Stereolithography

Stereolithography: Using light and heat to build tomorrow’s world

Stereolithography is a manufacturing process using liquid resin that’s cured by a light source as the 3D printer applies layers to build the surface.

A man examines 3D-printed hydroponic components.

What is stereolithography?

Stereolithography is an additive manufacturing process that converts a liquid resin into a solid, plastic- or rubberlike polymer in a 3D printer.

Close up view of a 3d printer.

How stereolithography works

Also called SLA, stereolithography was invented in the early 1980s and entered the public consciousness as consumer and prosumer desktop 3D printing became popular in the early 2010s.

The SLA process uses a liquid resin that cures or solidifies when a laser of UV light is applied to the resin. This type of material, a thermoset, undergoes a chemical reaction when exposed to heat or UV light, hardening the liquid resin into a solid. Resins can come in assorted colors and are loaded into bottles that can then be added to the tank of the stereolithographic 3D printer. Once loaded, the printer can utilize the various colored resins to print.

As the printer applies liquid resin to an existing layer of the structure, the device shines a beam of UV light from a projector or laser. The resin’s chemical properties react to specific wavelengths of light emitted by the light, which cause the resin’s monomers and oligomers to join in chains, forming polymers (the basis of plastic) and hardening the material on the build surface layer.

Depending on the type of resin used, the final product’s physical properties can vary to suit the part’s end use better. These variations can include color, flexibility, durability, and weight.
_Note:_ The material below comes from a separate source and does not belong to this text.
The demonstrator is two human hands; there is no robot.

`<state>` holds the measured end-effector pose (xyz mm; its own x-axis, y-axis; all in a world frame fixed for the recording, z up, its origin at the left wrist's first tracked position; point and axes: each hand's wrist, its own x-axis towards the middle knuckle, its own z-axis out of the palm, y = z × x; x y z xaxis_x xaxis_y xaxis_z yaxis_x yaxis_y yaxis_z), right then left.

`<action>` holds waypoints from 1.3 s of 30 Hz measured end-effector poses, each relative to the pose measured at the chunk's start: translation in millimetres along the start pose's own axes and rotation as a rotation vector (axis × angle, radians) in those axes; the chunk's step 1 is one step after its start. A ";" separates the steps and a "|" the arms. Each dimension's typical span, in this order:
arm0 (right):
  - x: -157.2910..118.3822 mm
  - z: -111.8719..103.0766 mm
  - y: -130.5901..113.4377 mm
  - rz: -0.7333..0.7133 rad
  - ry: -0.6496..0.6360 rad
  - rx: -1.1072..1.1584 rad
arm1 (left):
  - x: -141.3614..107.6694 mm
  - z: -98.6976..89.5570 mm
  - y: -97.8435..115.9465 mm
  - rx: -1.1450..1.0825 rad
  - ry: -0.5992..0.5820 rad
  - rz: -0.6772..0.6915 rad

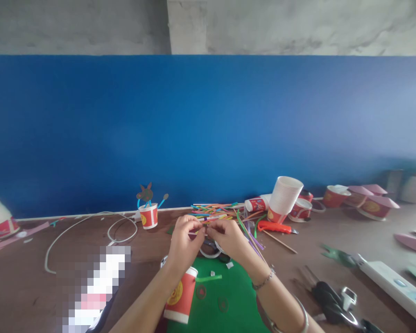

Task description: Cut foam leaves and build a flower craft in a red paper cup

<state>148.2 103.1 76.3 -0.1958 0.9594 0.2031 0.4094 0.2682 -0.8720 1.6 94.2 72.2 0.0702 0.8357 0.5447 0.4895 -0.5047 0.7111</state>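
Note:
My left hand [186, 240] and my right hand [227, 233] meet fingertip to fingertip over the near edge of a heap of straws. Both are closed in a pinch, and whatever lies between the fingertips is too small to make out. Below my left wrist a red and white paper cup [182, 298] leans on a green sheet [208, 319], a green straw [208, 278] sticking out beside it. Two small dark discs, one of them a round piece [201, 292], lie on the sheet. Behind my hands, scissors [213, 244] are partly covered.
Coloured straws [211, 210] are heaped by the blue wall. To their right stand a stack of paper cups [284, 196] and an orange cutter [274, 226]. A decorated cup [148, 216] is at left, near a phone [97, 286] and cable. A power strip [395, 286] lies right.

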 end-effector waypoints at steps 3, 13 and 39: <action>-0.7 -1.5 -2.2 -0.007 -0.010 0.014 | -0.3 0.0 0.3 -0.018 -0.007 -0.014; -1.9 -3.8 -7.8 0.010 -0.009 0.054 | 0.8 -1.4 1.4 -0.050 -0.020 -0.018; -2.0 -5.8 -8.1 0.020 -0.017 0.094 | -1.1 0.5 4.8 -0.097 -0.007 -0.035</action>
<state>150.4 99.6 85.6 -0.2037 0.9627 0.1782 0.3282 0.2386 -0.9140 4.3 90.9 74.8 0.0603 0.8545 0.5159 0.4054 -0.4933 0.7696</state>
Close up of 3D printing process.

How is stereolithography different from other processes?

Stereolithography differs from other popular 3D-printing methods in several ways. Fused deposition modeling (FDM) uses a thread or filament of thermoplastic in solid form, melting and extruding it onto the 3D model.

Selective laser sintering (SLS) also uses polymers, but the material is a powder. The 3D printer aims a laser at the powder, melting the polymer and fusing it into a solid form for the final structure.

FDM is most widely used in the prosumer/consumer and small-manufacturing markets alongside stereolithography. In contrast, SLS is more suited to heavy industry.

Among each type, stereolithography produces the smoothest, highest-resolution surface with material that’s watertight and reasonably shock absorbent in its final state. These properties make it the most popular method among home users and hobbyists.

The number of desk toys and trinkets produced in the early home 3D-printing movement are a good example of stereolithography’s utility.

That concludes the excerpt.